Nicotine use 39,038 (20.88) 118,220 (22.15) 157,258 (21.82) 1.20 1.17–1.24
Alcohol use disorder 28,304 (15.14) 78,121 (14.63) 106,425 (14.76) 1.33 1.28–1.38
Substance use disorder 21,138 (11.30) 55,080 (10.32) 76,218 (10.57) 1.12 1.06–1.18
Opioid medication use 33,604 (17.97) 139,027 (26.04) 172,631 (23.95) 1.33 1.29–1.37
Psychotropic use**
Anticholinesterase 2,802 (1.50) 14,440 (2.70) 17,242 (2.39) 1.17 1.10–1.25
Mood stabilizers 20,205 (10.81) 101,327 (18.98) 121,532 (16.86) 0.89 0.86–0.93
Atypical antipsychotics 11,867 (6.35) 66,373 (12.43) 78,240 (10.85) 1.22 1.16–1.29
Conventional antipsychotics 1,342 (0.72) 3,649 (0.68) 4,991 (0.69) 1.28 1.12–1.47
Antianxiety medications**** 23,485 (12.56) 127,319 (23.85) 150,804 (20.92) 1.25 1.20–1.30

patients can be taking more than one ADM class

*

90 days prior to first depression diagnosis in FY2006

**

one year prior to first depression diagnosis in FY2006

***

Serious mental illness includes bipolar, schizophrenia, other psychoses

****

antianxiety medications include benzodiazepines and hypnotics

Mortality associated with ADM exposure

Crude mortality data are summarized as proportion of patients that died. Crude 90-day mortality was 0.98%, and was lower in those exposed to an ADM in the first 90 days (0.82%; 95% CI: 0.80%, 0.85%) than those not exposed (1.43%; 95% CI: 1.38%, 1.49%). One-year mortality was 3.71%, with 3.50% (95% CI: 3.45%, 3.55%) in patients exposed to any ADM in the first 90 days vs. 4.31% (95% CI: 4.21%, 4.40%) in those not exposed to an ADM in the first 90 days. The Cox regression adjusted HR for one-year mortality associated with any ADM use was 0.93 (95% CI: 0.90, 0.97; Table 2). When ADM exposure was included as time-varying reflecting the actual daily exposure, covariate adjusted HR from the Cox model was 0.61 (95% CI: 0.60, 0.63).

The PS model, stratified by propensity quintiles, yielded a pooled HR of 0.94 (95% CI: 0.91, 0.98) for one-year mortality associated ADM treatment. The estimates were 0.89 (95% CI: 0.84, 0.94), 1.06 (95% CI: 0.99, 1.13), 1.06 (95% CI: 0.98, 1.15), 0.92 (95% CI: 0.84, 1.02) and 0.79 (95% CI: 0.70, 0.90) from lowest to highest propensity quintiles. We checked the balance on covariates in propensity adjusted population. Due to the large sample size in this study, the distribution of majority of potential confounders we listed under Table 1 remain statistically different between the treated and untreated groups even after propensity application. The distributions of covariates between the treated and untreated within each propensity quintile, however, showed much greater similarity, as demonstrated by the reduction in standardized bias where the standardized bias for each covariate was calculated as the mean difference in the covariates between groups, divided by the standard deviation of treated group. The largest standardized bias before adjustment was 0.265 for antianxiety medication use in prior three months, but after propensity adjustment, the largest standardized bias observed in any quintile for all assessed covariates was 0.182.

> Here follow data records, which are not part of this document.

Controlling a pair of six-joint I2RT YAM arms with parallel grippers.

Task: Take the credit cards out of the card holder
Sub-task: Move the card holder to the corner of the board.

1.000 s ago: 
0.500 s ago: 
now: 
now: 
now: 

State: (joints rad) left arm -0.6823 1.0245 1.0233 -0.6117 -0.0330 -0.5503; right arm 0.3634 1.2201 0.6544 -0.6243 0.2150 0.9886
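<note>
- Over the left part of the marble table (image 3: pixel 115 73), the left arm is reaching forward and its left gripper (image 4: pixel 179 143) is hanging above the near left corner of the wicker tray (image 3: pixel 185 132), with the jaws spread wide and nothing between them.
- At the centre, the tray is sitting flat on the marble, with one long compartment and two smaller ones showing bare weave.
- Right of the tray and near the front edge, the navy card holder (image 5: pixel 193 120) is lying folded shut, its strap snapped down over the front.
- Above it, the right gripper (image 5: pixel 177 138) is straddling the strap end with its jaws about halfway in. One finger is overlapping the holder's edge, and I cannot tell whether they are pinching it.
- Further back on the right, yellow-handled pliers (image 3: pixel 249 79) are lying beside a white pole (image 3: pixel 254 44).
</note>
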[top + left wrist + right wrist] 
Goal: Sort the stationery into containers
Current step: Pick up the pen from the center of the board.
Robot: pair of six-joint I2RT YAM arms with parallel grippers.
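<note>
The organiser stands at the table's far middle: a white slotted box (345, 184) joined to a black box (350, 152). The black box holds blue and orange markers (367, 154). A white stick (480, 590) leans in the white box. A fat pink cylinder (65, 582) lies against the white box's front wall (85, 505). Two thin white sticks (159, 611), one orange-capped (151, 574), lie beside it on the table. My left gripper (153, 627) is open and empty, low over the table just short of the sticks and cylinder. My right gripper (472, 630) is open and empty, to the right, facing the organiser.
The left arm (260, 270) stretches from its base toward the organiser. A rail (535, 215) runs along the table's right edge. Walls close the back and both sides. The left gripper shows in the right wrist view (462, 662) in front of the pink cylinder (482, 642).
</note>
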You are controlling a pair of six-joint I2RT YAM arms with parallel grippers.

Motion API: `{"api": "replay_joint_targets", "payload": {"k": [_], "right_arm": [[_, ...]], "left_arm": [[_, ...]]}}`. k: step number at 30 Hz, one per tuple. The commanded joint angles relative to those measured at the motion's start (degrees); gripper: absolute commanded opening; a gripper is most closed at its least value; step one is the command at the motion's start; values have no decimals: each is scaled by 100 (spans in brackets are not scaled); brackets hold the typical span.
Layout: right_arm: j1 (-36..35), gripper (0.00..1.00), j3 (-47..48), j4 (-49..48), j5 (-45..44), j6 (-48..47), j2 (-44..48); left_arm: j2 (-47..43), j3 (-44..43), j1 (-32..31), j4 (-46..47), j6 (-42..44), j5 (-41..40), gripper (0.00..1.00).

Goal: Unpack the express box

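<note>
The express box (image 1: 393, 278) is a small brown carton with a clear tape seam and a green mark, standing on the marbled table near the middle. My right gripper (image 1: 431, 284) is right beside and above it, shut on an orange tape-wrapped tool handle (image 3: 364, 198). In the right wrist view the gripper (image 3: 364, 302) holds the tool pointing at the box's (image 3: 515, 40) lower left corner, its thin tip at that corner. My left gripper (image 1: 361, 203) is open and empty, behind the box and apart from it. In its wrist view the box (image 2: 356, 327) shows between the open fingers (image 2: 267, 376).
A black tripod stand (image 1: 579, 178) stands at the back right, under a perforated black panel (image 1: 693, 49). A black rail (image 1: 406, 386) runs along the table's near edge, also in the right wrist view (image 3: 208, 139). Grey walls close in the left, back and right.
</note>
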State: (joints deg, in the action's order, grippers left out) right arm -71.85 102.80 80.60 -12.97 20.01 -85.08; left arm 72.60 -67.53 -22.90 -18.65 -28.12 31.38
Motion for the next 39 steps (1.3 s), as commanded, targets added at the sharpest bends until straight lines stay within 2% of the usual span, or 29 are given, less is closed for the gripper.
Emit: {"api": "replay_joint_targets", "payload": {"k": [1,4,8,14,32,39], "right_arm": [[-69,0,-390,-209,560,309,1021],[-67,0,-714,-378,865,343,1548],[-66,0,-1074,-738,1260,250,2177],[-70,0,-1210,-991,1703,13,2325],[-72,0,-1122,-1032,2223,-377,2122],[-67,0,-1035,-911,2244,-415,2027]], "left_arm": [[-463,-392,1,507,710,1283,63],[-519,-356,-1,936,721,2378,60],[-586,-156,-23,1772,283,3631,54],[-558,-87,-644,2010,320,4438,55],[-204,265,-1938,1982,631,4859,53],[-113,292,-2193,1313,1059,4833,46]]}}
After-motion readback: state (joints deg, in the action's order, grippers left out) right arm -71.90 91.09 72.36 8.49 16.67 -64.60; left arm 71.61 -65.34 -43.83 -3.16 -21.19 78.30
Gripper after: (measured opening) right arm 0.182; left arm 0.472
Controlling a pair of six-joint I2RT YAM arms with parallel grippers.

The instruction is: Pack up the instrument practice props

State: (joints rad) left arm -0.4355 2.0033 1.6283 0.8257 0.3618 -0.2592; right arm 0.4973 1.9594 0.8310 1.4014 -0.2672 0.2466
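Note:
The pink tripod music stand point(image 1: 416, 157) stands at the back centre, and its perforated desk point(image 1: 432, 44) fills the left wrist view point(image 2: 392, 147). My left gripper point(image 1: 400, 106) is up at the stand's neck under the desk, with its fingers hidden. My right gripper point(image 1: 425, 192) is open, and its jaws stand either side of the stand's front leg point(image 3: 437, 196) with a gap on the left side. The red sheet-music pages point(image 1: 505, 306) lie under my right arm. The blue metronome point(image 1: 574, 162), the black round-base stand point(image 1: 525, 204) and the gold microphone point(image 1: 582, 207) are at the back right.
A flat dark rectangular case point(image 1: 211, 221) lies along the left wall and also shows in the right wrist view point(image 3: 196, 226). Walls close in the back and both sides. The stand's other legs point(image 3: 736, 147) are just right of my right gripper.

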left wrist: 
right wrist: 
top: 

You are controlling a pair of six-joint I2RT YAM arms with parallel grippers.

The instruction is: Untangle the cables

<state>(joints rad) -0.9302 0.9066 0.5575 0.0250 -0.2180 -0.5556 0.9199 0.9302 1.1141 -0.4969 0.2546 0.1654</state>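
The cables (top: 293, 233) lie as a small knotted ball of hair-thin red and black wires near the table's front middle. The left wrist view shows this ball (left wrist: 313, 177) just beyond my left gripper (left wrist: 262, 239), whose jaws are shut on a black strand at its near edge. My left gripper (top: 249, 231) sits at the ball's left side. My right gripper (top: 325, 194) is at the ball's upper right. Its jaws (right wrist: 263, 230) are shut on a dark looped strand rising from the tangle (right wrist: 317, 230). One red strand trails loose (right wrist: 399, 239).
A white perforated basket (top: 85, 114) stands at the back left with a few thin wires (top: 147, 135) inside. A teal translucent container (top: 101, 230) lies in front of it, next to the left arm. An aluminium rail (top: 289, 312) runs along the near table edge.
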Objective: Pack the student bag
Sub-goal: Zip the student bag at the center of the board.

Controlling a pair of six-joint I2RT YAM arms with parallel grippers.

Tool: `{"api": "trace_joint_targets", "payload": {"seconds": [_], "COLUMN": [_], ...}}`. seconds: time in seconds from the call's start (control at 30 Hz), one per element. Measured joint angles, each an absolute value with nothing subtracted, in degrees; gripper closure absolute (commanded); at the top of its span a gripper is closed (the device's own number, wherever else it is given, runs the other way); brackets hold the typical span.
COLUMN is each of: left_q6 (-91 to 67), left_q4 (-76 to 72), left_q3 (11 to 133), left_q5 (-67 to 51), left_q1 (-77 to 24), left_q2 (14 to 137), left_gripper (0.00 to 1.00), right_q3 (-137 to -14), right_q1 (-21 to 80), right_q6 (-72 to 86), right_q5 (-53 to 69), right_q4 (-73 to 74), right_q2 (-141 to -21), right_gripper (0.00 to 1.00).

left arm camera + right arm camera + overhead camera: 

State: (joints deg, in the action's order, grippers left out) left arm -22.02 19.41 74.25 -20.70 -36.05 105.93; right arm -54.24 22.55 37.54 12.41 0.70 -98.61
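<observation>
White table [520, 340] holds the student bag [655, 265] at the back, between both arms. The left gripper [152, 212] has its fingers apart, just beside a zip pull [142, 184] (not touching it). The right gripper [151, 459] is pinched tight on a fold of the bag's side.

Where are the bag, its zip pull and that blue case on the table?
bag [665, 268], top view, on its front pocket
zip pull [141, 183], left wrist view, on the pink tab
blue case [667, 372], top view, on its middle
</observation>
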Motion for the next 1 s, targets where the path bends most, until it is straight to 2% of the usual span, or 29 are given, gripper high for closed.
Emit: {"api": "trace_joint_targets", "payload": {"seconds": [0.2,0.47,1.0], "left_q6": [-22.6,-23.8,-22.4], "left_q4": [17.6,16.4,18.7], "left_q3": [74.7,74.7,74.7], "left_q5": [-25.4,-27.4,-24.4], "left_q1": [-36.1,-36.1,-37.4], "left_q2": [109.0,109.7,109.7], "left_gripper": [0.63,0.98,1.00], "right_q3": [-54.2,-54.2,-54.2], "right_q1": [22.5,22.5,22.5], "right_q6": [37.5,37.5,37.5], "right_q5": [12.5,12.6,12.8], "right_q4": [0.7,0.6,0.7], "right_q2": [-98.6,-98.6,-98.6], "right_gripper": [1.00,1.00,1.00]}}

Lastly, the MSM based estimates gave inconsistent results; higher risk with ADM treatment was estimated (HR = 1.07; 95% CI: 1.02, 1.13) based on the model assuming that the patient was treated with an ADM for the remaining quarters once an ADM was initiated, i.e., as intent-to-treat, while lower risk with ADM treatment was estimated (HR = 0.91; 95% CI = 0.66, 1.26) based on the model specified as as-treated.

Mortality associated with different classes of ADMs

Analyses examining patients by exposure to the three ADM classes showed that during the first 90-day period, 8.4% were exposed to older agents, 25.3% to newer non-SSRI agents, and 54.4% to SSRIs, each with or without agents belonging to other classes of ADM. Of the 74.1% (N=533,836) exposed to an ADM during the first 90 days, 82% (N=437,654) were exposed to a single class of ADMs during the first 90-days.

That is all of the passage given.